(TASK BRIEF): In the listing that follows, locate the line containing "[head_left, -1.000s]" and the line containing "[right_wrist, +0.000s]". Retype exactly those two lines and every line between them, and nothing more.
▬▬▬▬▬▬
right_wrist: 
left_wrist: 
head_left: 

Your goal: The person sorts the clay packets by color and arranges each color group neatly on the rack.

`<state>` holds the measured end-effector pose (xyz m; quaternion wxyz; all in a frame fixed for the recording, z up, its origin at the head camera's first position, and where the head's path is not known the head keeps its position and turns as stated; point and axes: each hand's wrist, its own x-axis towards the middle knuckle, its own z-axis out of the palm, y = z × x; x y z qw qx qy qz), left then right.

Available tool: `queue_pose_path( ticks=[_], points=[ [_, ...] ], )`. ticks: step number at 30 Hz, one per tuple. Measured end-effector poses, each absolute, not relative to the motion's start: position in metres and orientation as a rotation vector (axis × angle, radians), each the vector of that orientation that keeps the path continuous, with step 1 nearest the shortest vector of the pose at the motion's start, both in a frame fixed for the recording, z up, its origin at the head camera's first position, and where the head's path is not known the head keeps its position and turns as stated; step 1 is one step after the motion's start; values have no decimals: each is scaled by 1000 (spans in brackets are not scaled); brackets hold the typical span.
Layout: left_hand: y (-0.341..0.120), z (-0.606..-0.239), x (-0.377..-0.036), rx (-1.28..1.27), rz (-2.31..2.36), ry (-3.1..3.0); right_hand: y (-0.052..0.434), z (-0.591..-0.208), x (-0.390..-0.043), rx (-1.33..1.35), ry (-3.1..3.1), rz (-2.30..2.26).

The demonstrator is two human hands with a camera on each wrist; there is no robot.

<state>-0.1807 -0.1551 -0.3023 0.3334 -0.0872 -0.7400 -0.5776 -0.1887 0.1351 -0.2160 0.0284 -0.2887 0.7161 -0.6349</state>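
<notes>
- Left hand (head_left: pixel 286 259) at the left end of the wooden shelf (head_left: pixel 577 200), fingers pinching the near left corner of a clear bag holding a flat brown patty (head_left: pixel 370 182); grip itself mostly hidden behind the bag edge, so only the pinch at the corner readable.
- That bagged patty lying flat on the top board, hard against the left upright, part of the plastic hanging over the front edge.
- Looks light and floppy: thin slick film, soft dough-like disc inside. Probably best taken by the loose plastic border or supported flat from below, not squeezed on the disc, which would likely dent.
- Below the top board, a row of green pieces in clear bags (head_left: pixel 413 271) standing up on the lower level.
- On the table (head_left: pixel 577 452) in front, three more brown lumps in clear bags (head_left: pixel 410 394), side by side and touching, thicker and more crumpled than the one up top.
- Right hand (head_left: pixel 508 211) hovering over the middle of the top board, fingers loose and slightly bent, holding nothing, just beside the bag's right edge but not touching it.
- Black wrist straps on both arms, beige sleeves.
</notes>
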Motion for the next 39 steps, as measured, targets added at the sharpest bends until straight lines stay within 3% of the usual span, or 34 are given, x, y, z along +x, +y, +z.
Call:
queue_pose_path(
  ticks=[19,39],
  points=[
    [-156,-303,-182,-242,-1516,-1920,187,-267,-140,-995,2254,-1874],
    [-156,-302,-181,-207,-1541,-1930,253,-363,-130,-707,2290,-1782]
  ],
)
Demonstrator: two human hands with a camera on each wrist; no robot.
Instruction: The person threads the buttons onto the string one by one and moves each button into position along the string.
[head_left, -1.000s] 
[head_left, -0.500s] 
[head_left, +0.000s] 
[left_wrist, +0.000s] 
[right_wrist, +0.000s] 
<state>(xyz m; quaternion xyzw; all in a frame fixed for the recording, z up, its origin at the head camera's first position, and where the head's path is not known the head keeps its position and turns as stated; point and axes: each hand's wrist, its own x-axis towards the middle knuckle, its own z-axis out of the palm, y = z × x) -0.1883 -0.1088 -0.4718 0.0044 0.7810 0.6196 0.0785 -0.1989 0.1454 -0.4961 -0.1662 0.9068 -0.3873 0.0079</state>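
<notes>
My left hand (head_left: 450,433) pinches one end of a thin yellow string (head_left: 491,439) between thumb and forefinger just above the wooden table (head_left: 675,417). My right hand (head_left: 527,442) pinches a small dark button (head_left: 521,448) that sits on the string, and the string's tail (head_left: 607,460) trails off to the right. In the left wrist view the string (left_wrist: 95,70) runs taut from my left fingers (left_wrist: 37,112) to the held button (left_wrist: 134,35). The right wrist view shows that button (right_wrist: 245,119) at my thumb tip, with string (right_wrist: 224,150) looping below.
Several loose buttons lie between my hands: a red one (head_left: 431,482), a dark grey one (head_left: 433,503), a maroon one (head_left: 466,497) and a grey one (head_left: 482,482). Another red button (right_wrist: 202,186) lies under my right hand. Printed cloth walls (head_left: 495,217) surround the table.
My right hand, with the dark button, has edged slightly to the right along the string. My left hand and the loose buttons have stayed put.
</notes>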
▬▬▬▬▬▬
(TASK RESULT):
[head_left, -1.000s] 
[head_left, -0.500s] 
[head_left, +0.000s] 
[left_wrist, +0.000s] 
[right_wrist, +0.000s] 

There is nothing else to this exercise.